Modern X-ray Science: Theory and Applications

X-ray science has evolved dramatically in the 21st century with the appearance of new generation synchrotron and x-ray free electron lasers (XFEL) sources. Such examples are the new Swedish national laboratory MAXIV in Lund, which is one of the world’s most brilliant synchrotron sources, as well as the novel European XFEL in Hamburg, which can generate ultrashort X-ray pulses and with a brilliance that is a billion times higher than that of the best conventional X-ray radiation sources.

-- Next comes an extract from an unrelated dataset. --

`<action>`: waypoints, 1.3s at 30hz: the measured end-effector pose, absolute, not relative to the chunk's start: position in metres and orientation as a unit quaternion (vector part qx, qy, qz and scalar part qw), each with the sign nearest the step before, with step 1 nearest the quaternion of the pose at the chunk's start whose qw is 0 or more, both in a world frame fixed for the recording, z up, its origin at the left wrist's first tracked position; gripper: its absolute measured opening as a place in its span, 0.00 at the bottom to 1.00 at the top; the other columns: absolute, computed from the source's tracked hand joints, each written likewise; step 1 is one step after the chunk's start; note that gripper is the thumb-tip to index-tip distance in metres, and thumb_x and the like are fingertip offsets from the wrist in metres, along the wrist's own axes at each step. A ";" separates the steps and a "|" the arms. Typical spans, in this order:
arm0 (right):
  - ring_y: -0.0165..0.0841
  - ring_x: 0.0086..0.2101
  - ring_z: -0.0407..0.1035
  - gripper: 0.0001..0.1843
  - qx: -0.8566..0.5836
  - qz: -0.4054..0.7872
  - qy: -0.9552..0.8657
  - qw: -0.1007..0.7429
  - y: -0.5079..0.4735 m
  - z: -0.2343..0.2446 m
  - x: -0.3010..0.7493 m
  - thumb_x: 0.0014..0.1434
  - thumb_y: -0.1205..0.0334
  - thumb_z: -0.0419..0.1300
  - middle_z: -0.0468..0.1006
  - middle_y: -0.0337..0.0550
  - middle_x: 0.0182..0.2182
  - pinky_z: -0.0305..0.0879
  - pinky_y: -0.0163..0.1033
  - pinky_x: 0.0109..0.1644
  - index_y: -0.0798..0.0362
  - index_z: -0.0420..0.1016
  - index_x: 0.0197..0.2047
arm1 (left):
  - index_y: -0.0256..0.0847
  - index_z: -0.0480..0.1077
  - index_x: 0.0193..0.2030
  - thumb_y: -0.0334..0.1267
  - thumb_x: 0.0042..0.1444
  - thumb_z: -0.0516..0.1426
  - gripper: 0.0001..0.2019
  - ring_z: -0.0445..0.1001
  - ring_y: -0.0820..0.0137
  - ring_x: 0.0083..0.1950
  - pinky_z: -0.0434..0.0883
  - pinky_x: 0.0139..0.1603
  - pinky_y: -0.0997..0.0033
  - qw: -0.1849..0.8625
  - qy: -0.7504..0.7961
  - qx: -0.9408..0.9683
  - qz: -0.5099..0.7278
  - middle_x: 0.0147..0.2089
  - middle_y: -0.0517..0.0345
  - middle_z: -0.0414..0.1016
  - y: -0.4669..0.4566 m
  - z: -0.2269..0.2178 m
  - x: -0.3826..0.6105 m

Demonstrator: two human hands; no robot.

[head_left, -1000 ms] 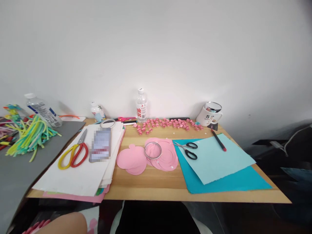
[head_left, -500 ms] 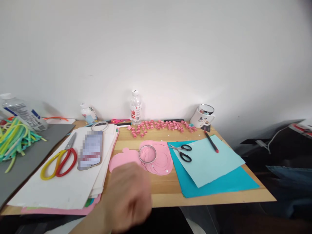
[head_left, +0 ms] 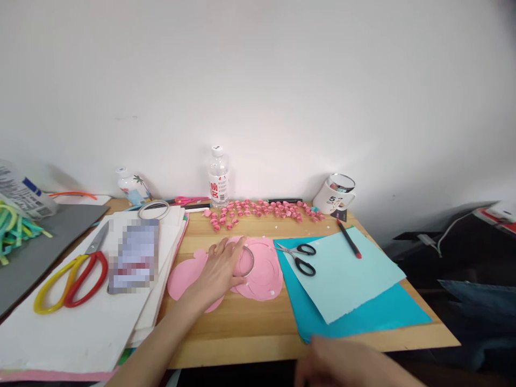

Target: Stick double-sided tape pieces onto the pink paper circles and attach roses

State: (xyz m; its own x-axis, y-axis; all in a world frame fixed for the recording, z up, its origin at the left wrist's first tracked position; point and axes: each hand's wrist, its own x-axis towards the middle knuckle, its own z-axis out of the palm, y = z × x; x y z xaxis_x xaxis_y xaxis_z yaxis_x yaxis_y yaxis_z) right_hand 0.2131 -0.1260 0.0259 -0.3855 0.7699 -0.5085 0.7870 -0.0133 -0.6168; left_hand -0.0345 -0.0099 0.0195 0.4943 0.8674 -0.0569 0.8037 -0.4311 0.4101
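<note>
- Red-and-yellow scissors (head_left: 68, 277) lie on the white paper stack (head_left: 80, 328) at the left of the desk (head_left: 250, 328).
- The left hand (head_left: 220, 269) lies flat on the pink paper circles (head_left: 264, 277) mid-desk, its grip apart with fingers spread. The fingertips touch the clear ring (head_left: 248, 263) sitting on those circles.
- Black scissors (head_left: 298, 257) rest just right of them, on the blue sheets (head_left: 350, 269).
- The right hand (head_left: 342, 365) hovers blurred at the near edge, and its grip cannot be made out.

R hand (head_left: 342, 363) blurred, cut off at btm edge; grip can't be told. L hand (head_left: 220, 269) hides near side of ring (head_left: 252, 262) & part of pink paper circles (head_left: 264, 271). Phone (head_left: 133, 255) pixelated. Plastic bottle (head_left: 20, 185) & green strips (head_left: 14, 228) cut off at left edge. Mug (head_left: 334, 200) print too small to read.
</note>
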 end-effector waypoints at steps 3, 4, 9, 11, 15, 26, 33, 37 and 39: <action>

The scope of this course is to give an overview of the x-ray methods that are used currently worldwide, starting from the fundamental theory behind and building up to modern state-of the art techniques. The course will include lectures covering the theory behind each technique, as well as simple model simulations to illustrate the basic principles of the different methods.

The content will follow the multidisciplinary character of the field by including examples from physics, material science, biology and chemistry. In addition, the participants will present a topic from a collection of research highlights. The course content includes x-ray diffraction applications from crystalline and non-crystalline materials, small-angle x-ray scattering (SAXS), wide-angle x-ray scattering (WAXS), x-ray spectroscopy (XAS, XES, EXAFS, ARPES), magnetic interactions (XMCD) and coherent diffraction (Imaging, Holography, XPCS).